Continue reading Does the UMC have blood on its hands? From the bully pulpit…?

Never Missing Opportunities to Miss Opportunities

Too often in progressive church politics, we are dismissive of leaders and communication opportunities that are presented to us because they do not pass a perceived ideological litmus test. In turn, potential leaders are often cautious about trying to “lead” in a substantive way, for fear of not only the repercussions in their local church or community, but the dread of being shunned by progressives for not doing enough, saying the wrong thing, being ineffective, or even making things worse in their earnest efforts to bring about change.

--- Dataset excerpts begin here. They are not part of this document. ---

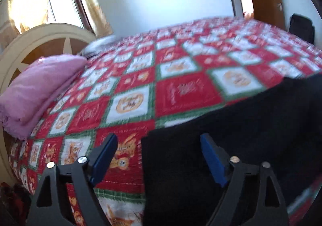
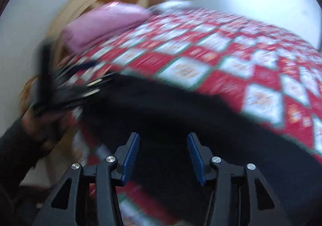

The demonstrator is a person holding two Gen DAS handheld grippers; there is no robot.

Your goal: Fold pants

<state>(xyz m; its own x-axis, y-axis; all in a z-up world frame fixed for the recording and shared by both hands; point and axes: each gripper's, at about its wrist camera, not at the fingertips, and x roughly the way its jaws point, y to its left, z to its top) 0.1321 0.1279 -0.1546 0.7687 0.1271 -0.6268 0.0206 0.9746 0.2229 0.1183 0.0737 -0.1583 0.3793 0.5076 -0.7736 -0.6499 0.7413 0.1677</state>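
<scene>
Your left gripper [image 1: 159,157] has its fingers [image 1: 104,155] spread wide with nothing between them; the near left corner of the black pants [image 1: 231,135] lies under the gap, its left edge running between the two fingers, so one finger hangs over the bedspread [image 1: 128,105] and the other over dark cloth. Your right gripper [image 2: 163,155] stands about half open, also empty, with both fingers [image 2: 130,155] hanging over the pants, whose cloth fills the space below and ahead of them; whether the tips touch it you cannot tell through the blur. The pants lie flat along the near edge of the bed, spreading to the right in the left wrist view. They look soft, limp and light, so they should drape and bunch rather than hold a shape, and the dark weave probably grips the pads well enough. Pinch an edge or corner, likely through both layers, rather than the flat middle. In the right wrist view your left hand [image 2: 40,123] and its tool show as a smear at the left. Farther out, a pink pillow [image 1: 40,89] rests against the headboard [image 1: 26,44].
</scene>
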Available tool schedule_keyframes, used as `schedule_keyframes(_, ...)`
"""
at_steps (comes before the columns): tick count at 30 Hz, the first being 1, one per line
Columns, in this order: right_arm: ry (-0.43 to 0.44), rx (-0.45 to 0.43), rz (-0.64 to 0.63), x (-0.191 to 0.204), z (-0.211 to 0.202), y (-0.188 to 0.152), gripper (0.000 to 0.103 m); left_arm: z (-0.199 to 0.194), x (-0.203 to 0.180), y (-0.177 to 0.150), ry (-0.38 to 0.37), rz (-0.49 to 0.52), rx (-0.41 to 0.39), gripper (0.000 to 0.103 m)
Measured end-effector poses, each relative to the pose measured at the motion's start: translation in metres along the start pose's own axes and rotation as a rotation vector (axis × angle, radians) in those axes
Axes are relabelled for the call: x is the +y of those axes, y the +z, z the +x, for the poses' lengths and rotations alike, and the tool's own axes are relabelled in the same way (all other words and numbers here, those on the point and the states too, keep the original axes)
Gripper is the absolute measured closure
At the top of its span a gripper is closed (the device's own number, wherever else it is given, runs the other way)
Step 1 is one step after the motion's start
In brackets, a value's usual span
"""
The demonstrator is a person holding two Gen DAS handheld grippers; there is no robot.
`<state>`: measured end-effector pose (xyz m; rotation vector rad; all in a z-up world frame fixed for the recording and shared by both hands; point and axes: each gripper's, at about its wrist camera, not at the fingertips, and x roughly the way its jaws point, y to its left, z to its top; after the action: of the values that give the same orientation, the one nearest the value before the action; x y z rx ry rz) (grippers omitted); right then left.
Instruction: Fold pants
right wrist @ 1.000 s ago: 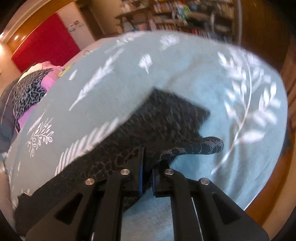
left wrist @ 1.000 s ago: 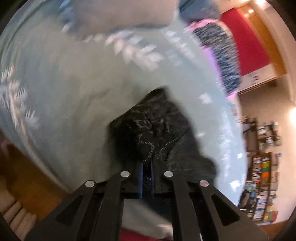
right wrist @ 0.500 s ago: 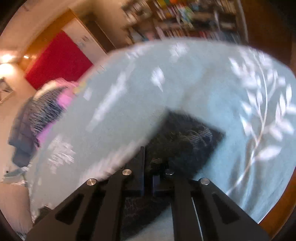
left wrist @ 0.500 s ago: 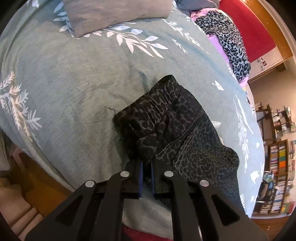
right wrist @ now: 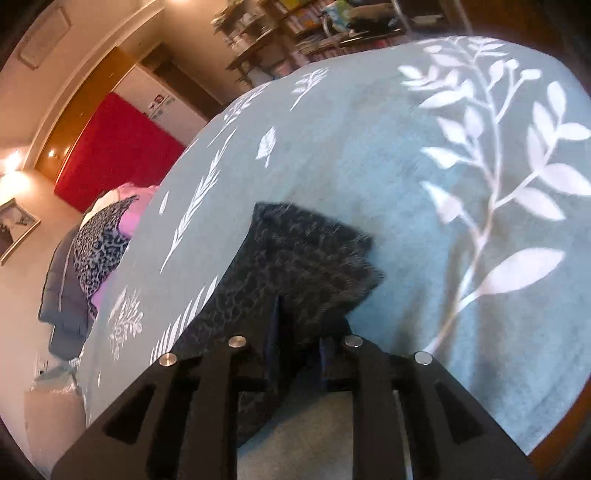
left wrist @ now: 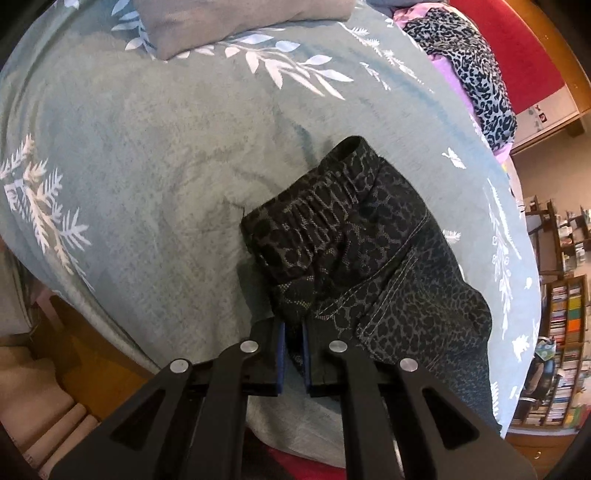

This makes them a huge target, at once with their own established community, and also with those that they are trying to reach out to.  We don’t make it any easier when there are so few members in the pews that are actively engaged in these specific issues.

Recently, this article by Rev. Kent Millard showed up on the UM Portal.  Rev. Millard pastors a large Methodist Church in Indianapolis, and his article suggests a “truce” over the issues of LGBT inclusion in the church.

“After 40 years of battle, neither side has completely won and neither has completely lost; both claim some victories every four years and pledge to come back next time with more verbal ammunition to fire at the other side. I would like to recommend a temporary truce in this conflict between conservatives and liberals in our denomination over homosexuality so that we can focus our energies on the life-and-death issues of 30,000 people dying daily of starvation and millions dying annually of AIDS, malaria or tuberculosis around our world. For a truce to be effective, leaders of both sides would need to sit down together and mutually agree on what they would do to promote a truce over homosexuality. On the conservative side, it might mean not endorsing candidates to General Conference simply on the basis of their position on homosexuality. On the liberal side, it might mean not demonstrating at General Conference if they do not achieve the changes they want.”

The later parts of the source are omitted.